[Collection entries]
>>>>>
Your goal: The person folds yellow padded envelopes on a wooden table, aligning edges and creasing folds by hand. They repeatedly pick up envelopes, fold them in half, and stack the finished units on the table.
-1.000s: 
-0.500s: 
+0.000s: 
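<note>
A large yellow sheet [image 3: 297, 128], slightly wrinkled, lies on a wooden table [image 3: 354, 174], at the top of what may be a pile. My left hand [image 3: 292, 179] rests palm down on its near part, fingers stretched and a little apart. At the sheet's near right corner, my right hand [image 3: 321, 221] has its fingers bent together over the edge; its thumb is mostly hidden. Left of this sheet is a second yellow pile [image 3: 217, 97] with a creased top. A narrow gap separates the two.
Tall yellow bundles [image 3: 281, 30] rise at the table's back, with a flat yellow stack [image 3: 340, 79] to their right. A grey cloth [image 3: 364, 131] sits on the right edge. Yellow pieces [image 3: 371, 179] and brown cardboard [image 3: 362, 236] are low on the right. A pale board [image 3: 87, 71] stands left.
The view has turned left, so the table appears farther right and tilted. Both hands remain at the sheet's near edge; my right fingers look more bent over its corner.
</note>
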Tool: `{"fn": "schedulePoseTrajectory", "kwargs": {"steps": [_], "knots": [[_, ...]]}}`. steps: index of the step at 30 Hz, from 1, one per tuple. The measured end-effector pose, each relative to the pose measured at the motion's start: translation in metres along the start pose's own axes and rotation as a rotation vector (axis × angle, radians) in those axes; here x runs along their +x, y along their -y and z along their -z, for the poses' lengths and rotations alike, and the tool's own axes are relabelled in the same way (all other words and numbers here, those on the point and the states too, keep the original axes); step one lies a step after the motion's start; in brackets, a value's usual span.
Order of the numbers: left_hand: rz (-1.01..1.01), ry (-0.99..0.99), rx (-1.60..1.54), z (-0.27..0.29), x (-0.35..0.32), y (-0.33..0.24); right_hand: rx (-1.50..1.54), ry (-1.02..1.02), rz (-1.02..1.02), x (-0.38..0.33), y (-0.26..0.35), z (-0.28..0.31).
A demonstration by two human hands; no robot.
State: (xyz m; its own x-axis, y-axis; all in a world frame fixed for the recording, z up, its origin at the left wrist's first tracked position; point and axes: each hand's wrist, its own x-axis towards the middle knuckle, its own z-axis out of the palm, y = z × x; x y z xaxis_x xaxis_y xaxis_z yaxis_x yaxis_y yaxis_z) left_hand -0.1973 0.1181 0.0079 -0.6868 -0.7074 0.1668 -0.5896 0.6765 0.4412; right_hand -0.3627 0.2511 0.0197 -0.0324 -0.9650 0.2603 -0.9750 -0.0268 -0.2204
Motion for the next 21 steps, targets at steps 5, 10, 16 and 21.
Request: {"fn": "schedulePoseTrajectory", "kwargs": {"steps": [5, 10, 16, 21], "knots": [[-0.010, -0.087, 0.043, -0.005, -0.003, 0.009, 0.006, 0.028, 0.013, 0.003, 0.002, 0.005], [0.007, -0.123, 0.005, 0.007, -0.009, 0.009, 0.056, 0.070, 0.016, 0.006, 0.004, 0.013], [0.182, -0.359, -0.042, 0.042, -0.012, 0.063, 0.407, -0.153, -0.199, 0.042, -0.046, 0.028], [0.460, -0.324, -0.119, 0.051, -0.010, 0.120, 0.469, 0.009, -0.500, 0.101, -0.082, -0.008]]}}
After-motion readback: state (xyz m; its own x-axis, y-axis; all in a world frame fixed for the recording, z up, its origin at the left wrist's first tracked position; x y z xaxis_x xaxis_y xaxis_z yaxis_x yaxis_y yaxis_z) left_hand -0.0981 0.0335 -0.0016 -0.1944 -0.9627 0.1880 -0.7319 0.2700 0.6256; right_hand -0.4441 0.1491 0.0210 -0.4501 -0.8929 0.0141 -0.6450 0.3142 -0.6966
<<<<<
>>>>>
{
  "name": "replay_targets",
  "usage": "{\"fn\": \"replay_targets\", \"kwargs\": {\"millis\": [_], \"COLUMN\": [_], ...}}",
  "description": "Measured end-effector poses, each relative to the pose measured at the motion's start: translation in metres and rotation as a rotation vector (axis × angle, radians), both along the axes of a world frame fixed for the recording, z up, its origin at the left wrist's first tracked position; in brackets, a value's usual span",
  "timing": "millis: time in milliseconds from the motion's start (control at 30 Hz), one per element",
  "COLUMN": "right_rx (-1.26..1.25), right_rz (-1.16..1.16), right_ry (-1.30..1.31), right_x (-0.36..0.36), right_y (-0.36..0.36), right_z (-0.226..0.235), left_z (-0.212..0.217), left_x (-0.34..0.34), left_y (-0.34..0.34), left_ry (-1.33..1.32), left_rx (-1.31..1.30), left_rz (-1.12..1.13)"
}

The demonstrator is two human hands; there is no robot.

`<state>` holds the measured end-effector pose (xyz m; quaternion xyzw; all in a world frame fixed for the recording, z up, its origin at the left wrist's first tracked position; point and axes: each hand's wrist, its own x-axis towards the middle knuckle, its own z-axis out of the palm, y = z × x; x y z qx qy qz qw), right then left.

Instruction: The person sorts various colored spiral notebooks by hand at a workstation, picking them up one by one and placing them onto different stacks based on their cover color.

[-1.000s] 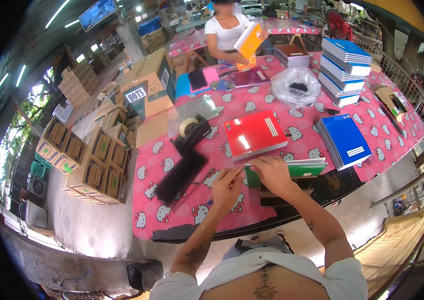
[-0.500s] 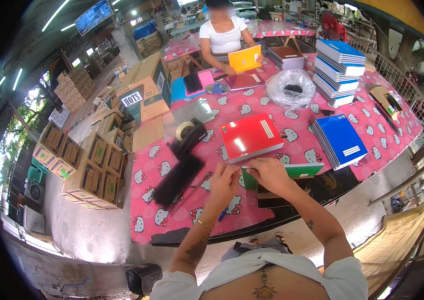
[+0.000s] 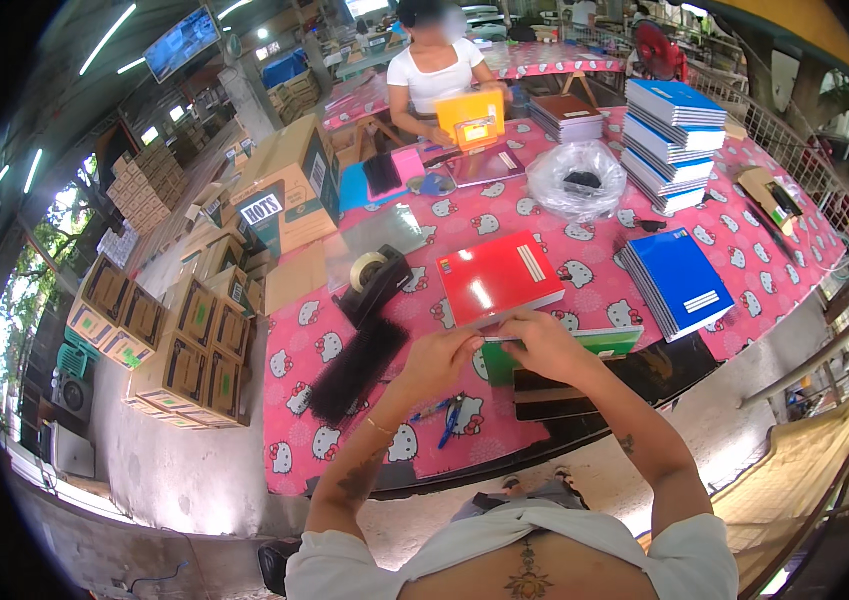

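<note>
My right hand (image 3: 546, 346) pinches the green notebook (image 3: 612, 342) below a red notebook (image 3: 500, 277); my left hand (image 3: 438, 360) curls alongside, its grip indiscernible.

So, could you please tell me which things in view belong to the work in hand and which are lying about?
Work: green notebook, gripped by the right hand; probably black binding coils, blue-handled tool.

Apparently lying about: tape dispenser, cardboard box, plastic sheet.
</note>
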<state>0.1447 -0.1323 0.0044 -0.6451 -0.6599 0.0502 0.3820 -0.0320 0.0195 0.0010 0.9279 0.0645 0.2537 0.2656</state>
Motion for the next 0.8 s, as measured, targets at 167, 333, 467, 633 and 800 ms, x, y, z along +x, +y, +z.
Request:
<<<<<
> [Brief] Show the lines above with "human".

> [Answer area]
A demonstration by two human hands; no robot.
The demonstrator is two human hands; there is no robot.

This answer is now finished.